Экспериментируя с первыми двумя типами стратегического протокола, мы пришли к разработке модели вмешательства, состоящей из заранее назначенной серии процедур и в то же время обладающей гибкостью и тактической приспособляемостью к предусматриваемому развитию терапевтического взаимодействия. Здесь опять-таки уместна аналогия с тем, как поступает опытный игрок в шахматы, который, чтобы как можно скорее привести игру к мату, заранее планирует определенные ходы, стараясь предусмотреть контр-ходы противника.

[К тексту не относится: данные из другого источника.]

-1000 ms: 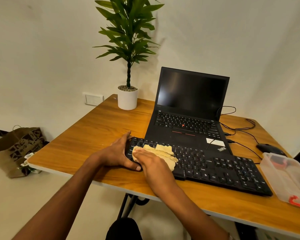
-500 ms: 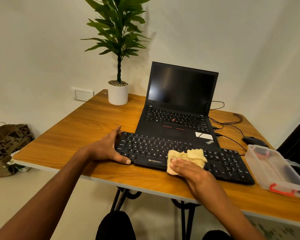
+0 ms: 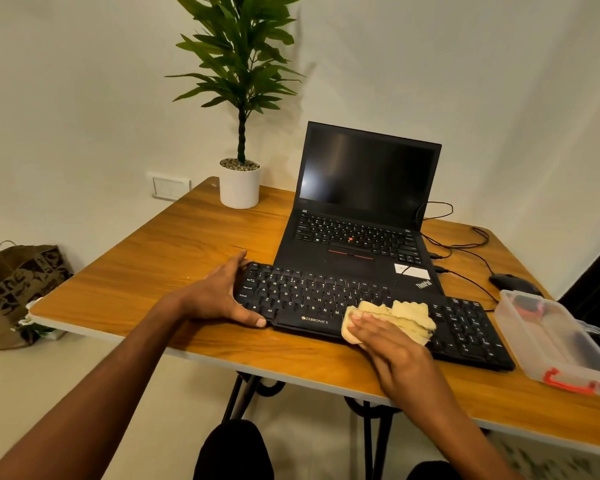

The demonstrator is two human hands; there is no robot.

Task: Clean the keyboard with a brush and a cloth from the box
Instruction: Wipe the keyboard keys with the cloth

Как легко понять, для разработки протокола подобного вмешательства, показавшего себя в дальнейшем не только эффективным, но и предвосхищающим и эвристическим, понадобилась терпеливая и трудоемкая эмпирическая и экспериментальная работа по изучению характерных для фобических пациентов реакций на определенные маневры, а также разработка специфических техник, которые позволили бы достигнуть поставленных целей в следующих одна за другой стадиях терапии. Конечный результат может быть описан, как нечто похожее на достижение мата в шахматной игре за малое количество ходов. Тем не менее, по сравнению с шахматами, нам очень скоро стало ясно, насколько в терапии, в отличие от шахмат с их холодной и математической игрой, межличностные отношения между терапевтом и пациентом/пациентами являются критерием, определяющим заключительный исход. В этой связи учение Эриксона об использовании суггестивных методов внутри терапевтической коммуникации и учение Вацлавика об использовании парадокса, «двойного ограничения» и других техник прагматики коммуникации[4], стали незаменимым элементом для разработки стратегических планов и специфических терапевтических техник. Модель, выраженная в двух формах, одна из которых специфична для расстройств, основанных на обсессивных состояниях, а другая – для расстройств, основанных на фобиях, на сегодняшний день была применена более чем к 200 случаям (хотя мы и рассматриваем в качестве объекта исследования лишь 152 случая, в которых осуществлялось последующее наблюдение (follow-up) с целью отсроченного контроля эффективности с интервалом в три месяца, шесть месяцев, один год по окончании терапии. Полученные результаты вызывают несомненное удовлетворение как своей эффективностью (86 % положительных исходов), так и своей экономичностью (средняя продолжительность терапии – 14 сессий).